Fin août. La dernière visite guidée de la saison touche à sa fin. La vingtaine de participants est invitée à goûter à la fleur de sel, joyau des marais salants. Plus exactement, à déguster des fruits et des légumes assaisonnés à la fleur de sel, parfois mélangée à du piment d’Espelette. Les avis sont unanimes ; avec ou sans, le goût n’est pas le même. Avec, la tomate perd son acidité ; le melon est plus fruité. « En fin de saison, quand les melons sont moins sucrés, l’ingrédient fait merveille », assure la paludière, aussi à l’aise devant son public que dans sa saline. Le chocolat noir perd son amertume, son côté astringent. « Avec du gros sel, l’effet n’est pas le même ».
Sur les melons, la fleur de sel fait merveille
Récolte méticuleuse
Plus fine et délicate que le gros sel, elle naît de la cristallisation du sel à la surface de l’eau, sous l’impulsion du vent. « Je la récolte à la fin d’une journée ventée et ensoleillée ». Fragile, elle est plus difficile à récolter et nécessite une attention particulière. La cueillette se déroule à l’aide de la lousse, un outil à long manche qui permet au paludier de récolter le sel depuis le rebord des bassins. Le paludier la fait glisser à la surface avec un geste assuré, car la moindre secousse peut être fatale à la récolte d’un œillet. « La récolte est plus méticuleuse mais aussi plus physique car seules les épaules travaillent ». Le gros sel se forme, lui, sur le fond des œillets.
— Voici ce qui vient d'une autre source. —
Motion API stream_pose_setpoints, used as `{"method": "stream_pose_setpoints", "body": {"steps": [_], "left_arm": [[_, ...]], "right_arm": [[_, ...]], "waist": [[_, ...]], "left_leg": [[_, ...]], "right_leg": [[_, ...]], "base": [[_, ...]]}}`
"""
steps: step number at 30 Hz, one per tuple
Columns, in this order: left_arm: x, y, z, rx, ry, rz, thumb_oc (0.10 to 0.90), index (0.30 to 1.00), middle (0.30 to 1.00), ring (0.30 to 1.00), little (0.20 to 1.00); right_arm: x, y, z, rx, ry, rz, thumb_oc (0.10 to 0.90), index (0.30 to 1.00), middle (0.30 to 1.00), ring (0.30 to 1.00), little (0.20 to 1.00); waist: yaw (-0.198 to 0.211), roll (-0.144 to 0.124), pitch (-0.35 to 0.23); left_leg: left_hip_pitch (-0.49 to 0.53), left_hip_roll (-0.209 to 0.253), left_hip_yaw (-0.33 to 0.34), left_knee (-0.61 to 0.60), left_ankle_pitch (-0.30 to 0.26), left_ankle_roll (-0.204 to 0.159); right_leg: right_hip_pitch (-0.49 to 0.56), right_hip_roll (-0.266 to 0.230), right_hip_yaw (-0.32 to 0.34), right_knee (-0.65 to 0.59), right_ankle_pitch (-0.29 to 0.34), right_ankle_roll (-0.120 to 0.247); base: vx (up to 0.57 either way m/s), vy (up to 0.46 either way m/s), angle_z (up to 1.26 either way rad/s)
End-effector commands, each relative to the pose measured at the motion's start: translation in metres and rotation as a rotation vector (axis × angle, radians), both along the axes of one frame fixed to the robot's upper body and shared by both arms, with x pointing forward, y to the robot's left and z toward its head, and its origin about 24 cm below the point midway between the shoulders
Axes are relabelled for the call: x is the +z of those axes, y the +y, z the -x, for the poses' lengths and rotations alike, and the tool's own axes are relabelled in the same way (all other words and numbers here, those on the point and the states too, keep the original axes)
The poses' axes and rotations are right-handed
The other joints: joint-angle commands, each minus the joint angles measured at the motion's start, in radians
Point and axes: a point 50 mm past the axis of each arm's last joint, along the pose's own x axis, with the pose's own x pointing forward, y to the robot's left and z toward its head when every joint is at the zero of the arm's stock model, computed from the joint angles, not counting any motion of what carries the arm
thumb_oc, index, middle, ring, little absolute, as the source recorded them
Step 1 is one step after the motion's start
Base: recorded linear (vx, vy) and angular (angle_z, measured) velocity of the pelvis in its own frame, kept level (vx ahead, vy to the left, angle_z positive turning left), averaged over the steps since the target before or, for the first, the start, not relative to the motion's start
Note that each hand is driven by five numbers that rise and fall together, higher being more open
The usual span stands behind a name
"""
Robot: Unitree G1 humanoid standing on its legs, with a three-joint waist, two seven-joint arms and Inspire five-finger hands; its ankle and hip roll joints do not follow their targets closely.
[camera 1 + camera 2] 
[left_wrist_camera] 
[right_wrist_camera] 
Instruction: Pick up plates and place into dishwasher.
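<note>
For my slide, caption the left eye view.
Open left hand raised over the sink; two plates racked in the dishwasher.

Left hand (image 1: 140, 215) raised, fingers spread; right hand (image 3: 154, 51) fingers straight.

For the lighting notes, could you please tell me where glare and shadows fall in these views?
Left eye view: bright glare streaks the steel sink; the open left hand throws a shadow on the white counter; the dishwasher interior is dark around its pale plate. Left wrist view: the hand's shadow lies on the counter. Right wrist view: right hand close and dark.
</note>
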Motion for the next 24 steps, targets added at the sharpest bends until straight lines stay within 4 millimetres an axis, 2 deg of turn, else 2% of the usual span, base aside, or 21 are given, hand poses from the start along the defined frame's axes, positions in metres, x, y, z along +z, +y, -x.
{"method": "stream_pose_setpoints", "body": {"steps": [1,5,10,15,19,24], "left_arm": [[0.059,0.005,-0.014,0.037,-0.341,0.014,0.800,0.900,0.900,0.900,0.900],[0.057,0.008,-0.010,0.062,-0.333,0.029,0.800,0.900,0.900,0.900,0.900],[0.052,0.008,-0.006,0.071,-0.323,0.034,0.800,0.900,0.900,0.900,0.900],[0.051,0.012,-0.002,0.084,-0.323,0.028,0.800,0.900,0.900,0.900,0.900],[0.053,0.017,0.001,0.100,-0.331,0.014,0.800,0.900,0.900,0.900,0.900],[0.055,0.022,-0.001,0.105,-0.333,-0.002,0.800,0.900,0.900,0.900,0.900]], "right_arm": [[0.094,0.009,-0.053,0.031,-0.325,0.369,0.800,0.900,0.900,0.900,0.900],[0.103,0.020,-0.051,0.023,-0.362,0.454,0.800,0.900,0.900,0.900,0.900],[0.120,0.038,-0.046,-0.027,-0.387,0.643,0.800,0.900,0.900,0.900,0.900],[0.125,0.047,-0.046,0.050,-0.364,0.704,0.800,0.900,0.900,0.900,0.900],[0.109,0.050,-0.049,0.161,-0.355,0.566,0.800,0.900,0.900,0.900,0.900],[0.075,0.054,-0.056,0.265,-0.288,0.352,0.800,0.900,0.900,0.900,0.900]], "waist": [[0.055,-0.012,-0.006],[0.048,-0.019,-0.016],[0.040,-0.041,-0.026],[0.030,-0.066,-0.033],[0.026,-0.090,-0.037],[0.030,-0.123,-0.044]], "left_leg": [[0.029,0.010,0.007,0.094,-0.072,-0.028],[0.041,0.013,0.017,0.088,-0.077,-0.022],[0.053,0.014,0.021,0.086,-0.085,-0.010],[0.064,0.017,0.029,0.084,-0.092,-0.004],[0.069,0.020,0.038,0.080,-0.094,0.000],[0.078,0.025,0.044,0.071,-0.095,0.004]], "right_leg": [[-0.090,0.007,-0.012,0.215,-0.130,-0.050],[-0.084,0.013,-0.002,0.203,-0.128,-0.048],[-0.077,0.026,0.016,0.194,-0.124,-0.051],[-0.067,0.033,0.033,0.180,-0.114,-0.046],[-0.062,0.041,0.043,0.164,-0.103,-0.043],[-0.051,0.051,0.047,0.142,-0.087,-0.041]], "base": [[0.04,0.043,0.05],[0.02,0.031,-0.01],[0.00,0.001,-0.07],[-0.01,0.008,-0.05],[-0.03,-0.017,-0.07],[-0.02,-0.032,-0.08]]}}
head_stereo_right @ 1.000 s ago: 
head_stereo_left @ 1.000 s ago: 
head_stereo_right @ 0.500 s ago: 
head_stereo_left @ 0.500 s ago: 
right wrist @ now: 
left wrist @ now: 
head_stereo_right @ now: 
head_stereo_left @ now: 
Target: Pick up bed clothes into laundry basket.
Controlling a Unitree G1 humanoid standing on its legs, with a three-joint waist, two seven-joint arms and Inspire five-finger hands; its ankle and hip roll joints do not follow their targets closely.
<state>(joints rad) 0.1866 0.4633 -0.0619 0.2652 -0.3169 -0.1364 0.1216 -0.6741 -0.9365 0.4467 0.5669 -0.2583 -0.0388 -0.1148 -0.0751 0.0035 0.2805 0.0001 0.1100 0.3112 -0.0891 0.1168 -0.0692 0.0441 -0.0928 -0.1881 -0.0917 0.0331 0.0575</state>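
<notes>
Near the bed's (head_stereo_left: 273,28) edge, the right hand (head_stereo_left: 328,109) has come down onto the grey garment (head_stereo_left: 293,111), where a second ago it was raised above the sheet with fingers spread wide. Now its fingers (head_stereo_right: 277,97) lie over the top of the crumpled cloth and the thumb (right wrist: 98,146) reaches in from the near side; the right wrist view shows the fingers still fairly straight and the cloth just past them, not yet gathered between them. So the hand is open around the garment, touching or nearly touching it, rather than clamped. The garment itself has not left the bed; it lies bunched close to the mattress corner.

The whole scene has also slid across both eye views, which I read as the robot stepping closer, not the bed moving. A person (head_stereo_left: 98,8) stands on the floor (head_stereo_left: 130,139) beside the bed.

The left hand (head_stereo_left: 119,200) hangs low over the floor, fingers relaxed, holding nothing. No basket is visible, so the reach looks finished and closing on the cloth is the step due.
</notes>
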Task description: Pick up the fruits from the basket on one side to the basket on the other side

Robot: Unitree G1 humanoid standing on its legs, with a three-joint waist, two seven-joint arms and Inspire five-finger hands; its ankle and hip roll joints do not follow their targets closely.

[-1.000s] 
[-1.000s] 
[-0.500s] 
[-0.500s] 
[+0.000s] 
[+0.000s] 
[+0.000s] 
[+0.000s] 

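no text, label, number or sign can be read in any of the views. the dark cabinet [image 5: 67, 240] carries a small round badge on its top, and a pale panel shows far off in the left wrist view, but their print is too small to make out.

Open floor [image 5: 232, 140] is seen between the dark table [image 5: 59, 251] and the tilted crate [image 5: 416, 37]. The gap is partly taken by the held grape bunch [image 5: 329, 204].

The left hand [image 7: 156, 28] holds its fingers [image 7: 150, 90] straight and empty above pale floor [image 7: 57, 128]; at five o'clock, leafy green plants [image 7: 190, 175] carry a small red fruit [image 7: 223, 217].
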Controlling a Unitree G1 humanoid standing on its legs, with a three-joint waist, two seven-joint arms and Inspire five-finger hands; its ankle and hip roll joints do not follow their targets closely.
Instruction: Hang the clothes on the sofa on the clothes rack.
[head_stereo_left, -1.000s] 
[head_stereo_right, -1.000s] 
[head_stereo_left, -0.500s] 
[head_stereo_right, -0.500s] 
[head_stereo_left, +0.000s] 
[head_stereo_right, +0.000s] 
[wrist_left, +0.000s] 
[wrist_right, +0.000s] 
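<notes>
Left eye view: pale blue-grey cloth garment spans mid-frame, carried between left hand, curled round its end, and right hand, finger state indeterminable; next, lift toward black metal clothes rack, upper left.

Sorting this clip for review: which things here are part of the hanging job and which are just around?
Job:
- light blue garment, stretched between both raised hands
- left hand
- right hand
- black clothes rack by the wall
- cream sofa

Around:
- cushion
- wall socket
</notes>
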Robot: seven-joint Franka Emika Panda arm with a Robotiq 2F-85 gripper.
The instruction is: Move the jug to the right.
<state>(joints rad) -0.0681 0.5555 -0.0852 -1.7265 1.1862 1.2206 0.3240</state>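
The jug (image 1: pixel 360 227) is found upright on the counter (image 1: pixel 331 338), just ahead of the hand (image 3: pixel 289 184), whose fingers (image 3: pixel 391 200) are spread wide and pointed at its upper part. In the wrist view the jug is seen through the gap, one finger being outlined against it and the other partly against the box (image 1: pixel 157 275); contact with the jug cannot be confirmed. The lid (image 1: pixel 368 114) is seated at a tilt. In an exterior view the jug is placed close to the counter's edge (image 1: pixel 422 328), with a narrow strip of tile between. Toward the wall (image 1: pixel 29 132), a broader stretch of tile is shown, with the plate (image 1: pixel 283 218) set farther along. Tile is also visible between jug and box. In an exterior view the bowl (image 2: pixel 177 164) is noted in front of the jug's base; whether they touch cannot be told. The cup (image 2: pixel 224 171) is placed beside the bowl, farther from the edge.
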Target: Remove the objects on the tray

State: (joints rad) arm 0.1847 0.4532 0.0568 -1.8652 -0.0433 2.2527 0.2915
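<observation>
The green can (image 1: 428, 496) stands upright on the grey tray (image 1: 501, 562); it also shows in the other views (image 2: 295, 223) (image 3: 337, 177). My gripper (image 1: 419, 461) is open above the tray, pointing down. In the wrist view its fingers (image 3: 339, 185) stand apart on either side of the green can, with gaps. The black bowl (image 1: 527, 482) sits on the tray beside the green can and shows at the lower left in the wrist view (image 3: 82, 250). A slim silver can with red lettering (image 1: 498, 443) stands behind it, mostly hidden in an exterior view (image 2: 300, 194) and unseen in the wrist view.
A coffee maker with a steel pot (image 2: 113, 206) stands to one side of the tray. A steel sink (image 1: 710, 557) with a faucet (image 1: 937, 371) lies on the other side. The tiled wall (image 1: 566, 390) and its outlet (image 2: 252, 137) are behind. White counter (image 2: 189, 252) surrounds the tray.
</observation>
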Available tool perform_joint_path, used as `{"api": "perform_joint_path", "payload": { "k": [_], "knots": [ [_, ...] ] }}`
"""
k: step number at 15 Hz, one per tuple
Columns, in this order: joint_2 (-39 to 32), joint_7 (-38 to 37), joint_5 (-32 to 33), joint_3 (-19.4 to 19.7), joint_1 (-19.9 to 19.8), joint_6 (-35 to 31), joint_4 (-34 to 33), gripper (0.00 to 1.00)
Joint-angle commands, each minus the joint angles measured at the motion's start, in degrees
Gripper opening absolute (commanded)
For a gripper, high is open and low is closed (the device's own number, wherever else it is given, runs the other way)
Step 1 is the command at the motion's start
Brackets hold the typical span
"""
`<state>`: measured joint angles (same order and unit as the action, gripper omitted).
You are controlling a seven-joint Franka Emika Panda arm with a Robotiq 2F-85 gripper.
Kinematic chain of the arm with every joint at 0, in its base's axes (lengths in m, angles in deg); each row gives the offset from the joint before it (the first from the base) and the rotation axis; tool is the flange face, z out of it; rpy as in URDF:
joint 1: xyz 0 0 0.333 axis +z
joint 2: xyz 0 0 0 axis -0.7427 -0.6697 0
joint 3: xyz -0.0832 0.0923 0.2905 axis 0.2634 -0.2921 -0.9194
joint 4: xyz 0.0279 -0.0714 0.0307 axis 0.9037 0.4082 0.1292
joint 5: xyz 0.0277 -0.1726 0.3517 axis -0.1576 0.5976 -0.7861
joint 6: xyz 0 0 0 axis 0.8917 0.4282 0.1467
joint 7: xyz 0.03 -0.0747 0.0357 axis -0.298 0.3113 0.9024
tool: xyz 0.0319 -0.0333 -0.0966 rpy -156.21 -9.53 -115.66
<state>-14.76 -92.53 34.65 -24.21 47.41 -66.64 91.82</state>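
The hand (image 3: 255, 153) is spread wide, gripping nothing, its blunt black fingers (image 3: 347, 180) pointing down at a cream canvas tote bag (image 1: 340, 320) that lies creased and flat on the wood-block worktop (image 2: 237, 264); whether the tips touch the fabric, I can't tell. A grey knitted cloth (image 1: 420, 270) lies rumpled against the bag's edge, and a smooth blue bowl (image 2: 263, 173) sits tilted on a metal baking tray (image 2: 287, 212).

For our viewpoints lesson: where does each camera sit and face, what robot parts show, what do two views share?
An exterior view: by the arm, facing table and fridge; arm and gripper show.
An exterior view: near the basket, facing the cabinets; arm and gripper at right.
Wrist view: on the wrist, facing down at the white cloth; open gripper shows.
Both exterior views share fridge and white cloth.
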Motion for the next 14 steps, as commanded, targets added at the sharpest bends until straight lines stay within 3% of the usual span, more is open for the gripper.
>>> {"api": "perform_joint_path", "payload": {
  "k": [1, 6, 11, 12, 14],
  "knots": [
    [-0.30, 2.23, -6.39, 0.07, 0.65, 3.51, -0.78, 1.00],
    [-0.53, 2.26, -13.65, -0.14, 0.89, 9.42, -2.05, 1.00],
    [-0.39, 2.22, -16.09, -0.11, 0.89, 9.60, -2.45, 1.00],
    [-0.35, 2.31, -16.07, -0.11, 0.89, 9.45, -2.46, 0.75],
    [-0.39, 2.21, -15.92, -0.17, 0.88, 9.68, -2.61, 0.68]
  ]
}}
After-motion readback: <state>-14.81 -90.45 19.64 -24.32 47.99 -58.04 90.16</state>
Au contact du sol argileux, il se charge en oligo-éléments, ce qui lui donne une couleur grise caractéristique. Il constitue 90 % des volumes récoltés car c’est un sel plus dense et moins sensible aux aléas météorologiques.



25 tonnes de gros sel en année normale
« En une journée, je peux récolter 40 kg de gros sel par œillet », poursuit l’ancienne paludière de Guérande. « Comme il y a 24 œillets, cela fait près d’une tonne par jour ». En année normale, elle récolte 25 tonnes de gros sel. « En 2023, je n’ai rien récolté ; la météo était trop pluvieuse. Je vends actuellement mes stocks de 2022 ». Une année exceptionnelle au niveau climatique qui lui avait permis d’entasser 35 tonnes, dont 3 tonnes de fleur de sel. « Cette année, j’ai récolté 15 tonnes avant les fortes pluies de la mi-juillet qui ont perturbé la saison. Depuis, les belles journées d’août m’ont permis de relancer la production. Je devrais atteindre mon objectif de 25 tonnes ». La récolte, débutée en juin, peut se prolonger jusqu’à fin septembre, « si les éléments sont de la partie ». Le stock de gros sel se conserve, sous bâche, à l’extérieur. La fleur de sel est à l’abri, en bâtiment. Le prix, dix fois plus élevé, justifie l’attention. « C’est mon salaire », précise Nathalie. Le gros sel paie les charges.
Des animations en été
Le sel est vendu en épiceries fines, en boulangerie, chez des restaurateurs et dans des biscuiteries. « Je ne fais pas de marchés, car bien trop chronophages. Je ne fais pas non plus de vente directe à la saline car le site est protégé et donc peu accessible en voiture ». Elle organise une visite guidée payante de deux heures tous les matins en période estivale, proposée par l’office de tourisme. « La trentaine d’hectares du site appartient au Département qui les met à ma disposition. J’ai, en contrepartie, quelques obligations, notamment cette animation estivale. À Guérande, le contact avec la clientèle me manquait. Je bénéficiais des avantages de l’adhésion à une coopérative mais mon travail se limitait à la production. Ici, indépendante, je vais jusqu’au bout de la démarche ». Parmi les obligations, la paludière doit entretenir la saline, respecter la faune existante, notamment les oiseaux. « Dans le premier grand bassin, le niveau d’eau doit être surveillé pour qu’il ne recouvre jamais les îlots qui abritent les nids au printemps », indique Nathalie qui accueille régulièrement des ornithologistes sur sa saline.
Bernard Laurent
Restaurée dans les années 2000
Dans le Golfe du Morbihan, les salines les plus anciennes apparaissent entre la fin du XIIe et la fin du XIIIe siècle sur le domaine ducal de la presqu’île de Rhuys. C’est au XIVe siècle que l’activité salicole du marais de Lasné, à Saint-Armel, est créée. Elle produit jusqu’aux années 50 et s’endort avec l’apparition des réfrigérateurs, avant d’être recréée dans les années deux-mille avec l’installation d’un premier paludier. Aujourd’hui Nathalie Krone perpétue l’activité. La saline est devenue un lieu de découverte de la nature et de séjour pour de nombreux oiseaux migrateurs.